Problem to solve: Beneath this instruction is a listing. Transcribe from it only the stretch from the line with "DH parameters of" through the line with "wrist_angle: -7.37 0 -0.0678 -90", both end lines included, exactly as written.

Provided data:

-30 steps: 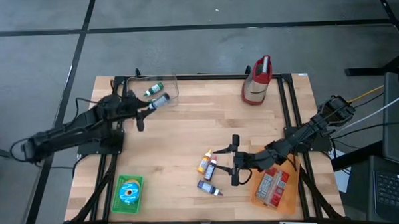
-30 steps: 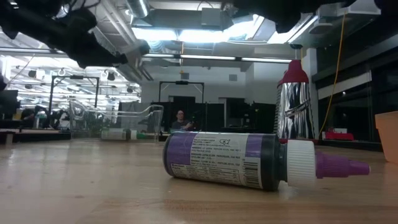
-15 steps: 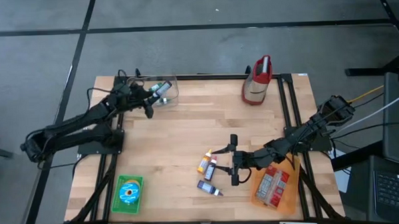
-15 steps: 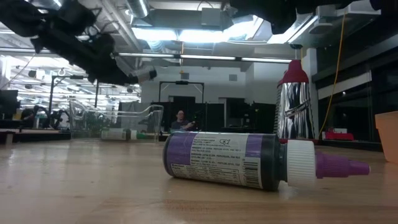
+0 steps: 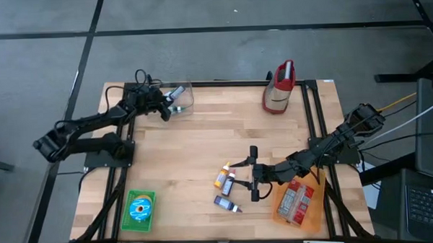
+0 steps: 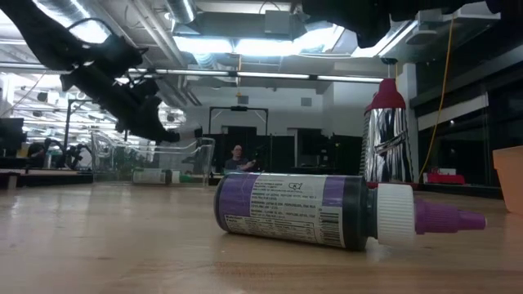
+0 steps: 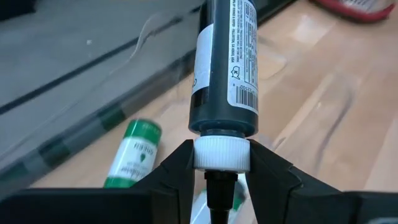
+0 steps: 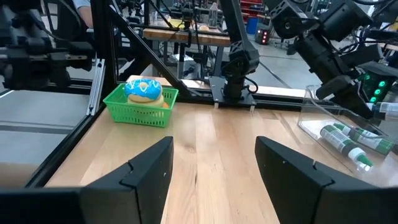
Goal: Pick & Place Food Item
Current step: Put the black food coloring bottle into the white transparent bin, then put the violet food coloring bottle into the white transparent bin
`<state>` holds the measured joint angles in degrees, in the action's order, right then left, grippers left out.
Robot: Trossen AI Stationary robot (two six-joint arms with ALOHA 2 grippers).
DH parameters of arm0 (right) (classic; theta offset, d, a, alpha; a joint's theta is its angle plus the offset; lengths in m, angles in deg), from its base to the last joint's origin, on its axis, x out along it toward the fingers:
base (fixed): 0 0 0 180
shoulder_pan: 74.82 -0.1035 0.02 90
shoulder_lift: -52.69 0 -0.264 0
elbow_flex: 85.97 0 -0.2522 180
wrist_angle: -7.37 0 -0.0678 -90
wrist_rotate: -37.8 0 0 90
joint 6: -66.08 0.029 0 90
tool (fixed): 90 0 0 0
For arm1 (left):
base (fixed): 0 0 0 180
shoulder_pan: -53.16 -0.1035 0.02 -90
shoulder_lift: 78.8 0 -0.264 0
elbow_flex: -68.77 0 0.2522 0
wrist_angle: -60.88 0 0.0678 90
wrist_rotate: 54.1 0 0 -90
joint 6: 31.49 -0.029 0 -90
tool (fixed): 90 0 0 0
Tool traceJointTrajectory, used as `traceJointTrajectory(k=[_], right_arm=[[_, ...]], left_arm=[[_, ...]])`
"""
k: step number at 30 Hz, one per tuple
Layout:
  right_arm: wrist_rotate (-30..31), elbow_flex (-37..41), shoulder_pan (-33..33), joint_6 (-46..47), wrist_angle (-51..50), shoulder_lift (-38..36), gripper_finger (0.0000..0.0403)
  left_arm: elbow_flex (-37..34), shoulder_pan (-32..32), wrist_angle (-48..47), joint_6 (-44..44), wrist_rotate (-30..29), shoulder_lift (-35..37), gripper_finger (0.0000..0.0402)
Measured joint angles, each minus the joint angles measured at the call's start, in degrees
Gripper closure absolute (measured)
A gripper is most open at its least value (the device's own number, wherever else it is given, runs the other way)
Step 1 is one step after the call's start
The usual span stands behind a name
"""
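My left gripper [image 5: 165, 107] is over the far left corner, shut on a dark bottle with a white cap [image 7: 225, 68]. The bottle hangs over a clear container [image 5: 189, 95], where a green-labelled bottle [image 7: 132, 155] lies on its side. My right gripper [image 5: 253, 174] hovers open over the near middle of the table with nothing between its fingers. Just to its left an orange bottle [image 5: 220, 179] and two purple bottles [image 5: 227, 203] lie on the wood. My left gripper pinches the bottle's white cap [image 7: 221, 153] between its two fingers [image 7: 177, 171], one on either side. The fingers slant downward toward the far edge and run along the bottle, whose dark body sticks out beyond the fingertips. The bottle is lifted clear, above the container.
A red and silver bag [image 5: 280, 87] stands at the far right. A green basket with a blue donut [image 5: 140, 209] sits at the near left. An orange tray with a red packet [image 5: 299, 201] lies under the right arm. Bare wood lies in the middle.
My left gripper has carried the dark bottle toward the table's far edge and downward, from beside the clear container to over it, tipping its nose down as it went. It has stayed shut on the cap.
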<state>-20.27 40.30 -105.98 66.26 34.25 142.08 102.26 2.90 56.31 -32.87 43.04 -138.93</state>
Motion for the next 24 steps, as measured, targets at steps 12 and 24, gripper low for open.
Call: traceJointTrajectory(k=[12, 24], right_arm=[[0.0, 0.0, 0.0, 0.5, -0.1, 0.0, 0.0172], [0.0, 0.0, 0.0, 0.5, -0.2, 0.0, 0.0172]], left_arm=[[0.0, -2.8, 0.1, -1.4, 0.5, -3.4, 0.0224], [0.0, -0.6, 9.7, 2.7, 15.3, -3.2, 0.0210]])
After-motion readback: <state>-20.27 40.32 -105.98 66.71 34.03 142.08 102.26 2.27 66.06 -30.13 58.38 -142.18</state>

Result of the exercise:
DH parameters of arm0 (right) (classic; theta offset, d, a, alpha; a joint's theta is its angle plus the offset; lengths in m, angles in deg), from its base to the last joint's origin, on its axis, x out along it toward the fingers:
base (fixed): 0 0 0 180
shoulder_pan: 74.82 -0.1035 0.02 90
shoulder_lift: -52.69 0 -0.264 0
elbow_flex: 85.97 0 -0.2522 180
wrist_angle: -7.37 0 -0.0678 -90

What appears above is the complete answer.